# PROBLEM:
Taking the listing below, restate word for word each line from the line with "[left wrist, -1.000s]" to the line with "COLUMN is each", ends included, and stop there.
■ ■ ■ ■ ■
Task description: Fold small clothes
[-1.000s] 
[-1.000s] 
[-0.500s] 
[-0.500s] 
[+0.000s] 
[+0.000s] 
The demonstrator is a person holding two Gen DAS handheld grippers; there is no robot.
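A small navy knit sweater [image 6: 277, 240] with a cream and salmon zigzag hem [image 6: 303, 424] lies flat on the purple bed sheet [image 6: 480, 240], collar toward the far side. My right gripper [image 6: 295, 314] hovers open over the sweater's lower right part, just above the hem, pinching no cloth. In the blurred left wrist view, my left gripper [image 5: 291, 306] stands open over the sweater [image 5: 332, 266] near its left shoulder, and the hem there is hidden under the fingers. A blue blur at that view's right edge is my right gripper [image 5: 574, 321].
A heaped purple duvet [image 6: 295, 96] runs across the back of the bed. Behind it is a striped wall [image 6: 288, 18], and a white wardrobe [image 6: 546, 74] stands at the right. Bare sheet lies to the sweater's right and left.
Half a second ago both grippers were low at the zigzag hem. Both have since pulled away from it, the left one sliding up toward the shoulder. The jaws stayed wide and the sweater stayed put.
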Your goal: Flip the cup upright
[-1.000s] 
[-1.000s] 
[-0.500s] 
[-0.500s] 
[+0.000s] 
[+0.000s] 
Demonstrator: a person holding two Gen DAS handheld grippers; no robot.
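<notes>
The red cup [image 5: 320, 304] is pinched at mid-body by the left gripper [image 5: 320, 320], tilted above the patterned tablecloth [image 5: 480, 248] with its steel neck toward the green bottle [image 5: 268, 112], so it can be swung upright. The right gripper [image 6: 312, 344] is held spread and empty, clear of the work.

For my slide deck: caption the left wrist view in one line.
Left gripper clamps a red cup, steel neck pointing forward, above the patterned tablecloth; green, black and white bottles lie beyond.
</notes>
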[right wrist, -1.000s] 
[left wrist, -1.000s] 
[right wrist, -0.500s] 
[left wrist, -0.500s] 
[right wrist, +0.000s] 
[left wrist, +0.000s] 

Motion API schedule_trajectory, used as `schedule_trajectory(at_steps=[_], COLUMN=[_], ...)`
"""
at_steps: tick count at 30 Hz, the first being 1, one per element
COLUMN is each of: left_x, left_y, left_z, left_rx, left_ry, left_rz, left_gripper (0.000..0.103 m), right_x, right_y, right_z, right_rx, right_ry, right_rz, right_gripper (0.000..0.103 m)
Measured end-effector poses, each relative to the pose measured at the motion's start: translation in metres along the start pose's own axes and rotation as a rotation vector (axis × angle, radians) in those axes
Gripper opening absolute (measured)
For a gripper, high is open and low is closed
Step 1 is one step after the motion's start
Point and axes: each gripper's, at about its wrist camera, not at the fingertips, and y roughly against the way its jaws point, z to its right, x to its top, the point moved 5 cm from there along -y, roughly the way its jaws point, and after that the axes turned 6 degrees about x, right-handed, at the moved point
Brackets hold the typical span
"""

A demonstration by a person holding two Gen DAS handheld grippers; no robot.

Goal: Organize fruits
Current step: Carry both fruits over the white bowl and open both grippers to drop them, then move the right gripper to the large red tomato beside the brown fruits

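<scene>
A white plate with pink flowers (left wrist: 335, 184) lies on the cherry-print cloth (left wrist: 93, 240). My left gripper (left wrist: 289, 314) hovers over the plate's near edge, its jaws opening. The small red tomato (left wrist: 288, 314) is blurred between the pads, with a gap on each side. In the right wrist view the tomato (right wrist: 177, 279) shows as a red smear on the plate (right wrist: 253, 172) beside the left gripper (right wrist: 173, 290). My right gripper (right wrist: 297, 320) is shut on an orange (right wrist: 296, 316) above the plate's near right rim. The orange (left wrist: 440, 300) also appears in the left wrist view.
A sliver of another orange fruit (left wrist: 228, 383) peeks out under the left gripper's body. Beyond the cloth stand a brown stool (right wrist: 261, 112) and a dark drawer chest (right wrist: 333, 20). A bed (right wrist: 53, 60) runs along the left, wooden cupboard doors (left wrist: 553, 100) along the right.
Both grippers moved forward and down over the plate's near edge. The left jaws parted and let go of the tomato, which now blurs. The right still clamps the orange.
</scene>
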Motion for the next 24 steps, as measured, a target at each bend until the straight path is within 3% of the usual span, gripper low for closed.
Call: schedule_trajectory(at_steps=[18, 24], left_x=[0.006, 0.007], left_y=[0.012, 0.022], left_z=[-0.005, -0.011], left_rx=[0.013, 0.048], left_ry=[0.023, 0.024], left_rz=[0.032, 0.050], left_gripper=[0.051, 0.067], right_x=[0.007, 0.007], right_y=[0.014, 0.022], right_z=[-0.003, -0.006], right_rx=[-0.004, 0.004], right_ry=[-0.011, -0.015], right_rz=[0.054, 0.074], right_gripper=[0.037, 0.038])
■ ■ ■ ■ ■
# YOUR RESPONSE:
[left wrist, -1.000s] 
[right wrist, -0.500s] 
[left wrist, -0.500s] 
[right wrist, +0.000s] 
[left wrist, +0.000s] 

Motion API schedule_trajectory, used as `schedule_trajectory(at_steps=[_], COLUMN=[_], ...)`
"""
at_steps: tick count at 30 Hz, the first being 1, one per element
COLUMN is each of: left_x, left_y, left_z, left_rx, left_ry, left_rz, left_gripper (0.000..0.103 m), right_x, right_y, right_z, right_rx, right_ry, right_rz, right_gripper (0.000..0.103 m)

That wraps up the answer.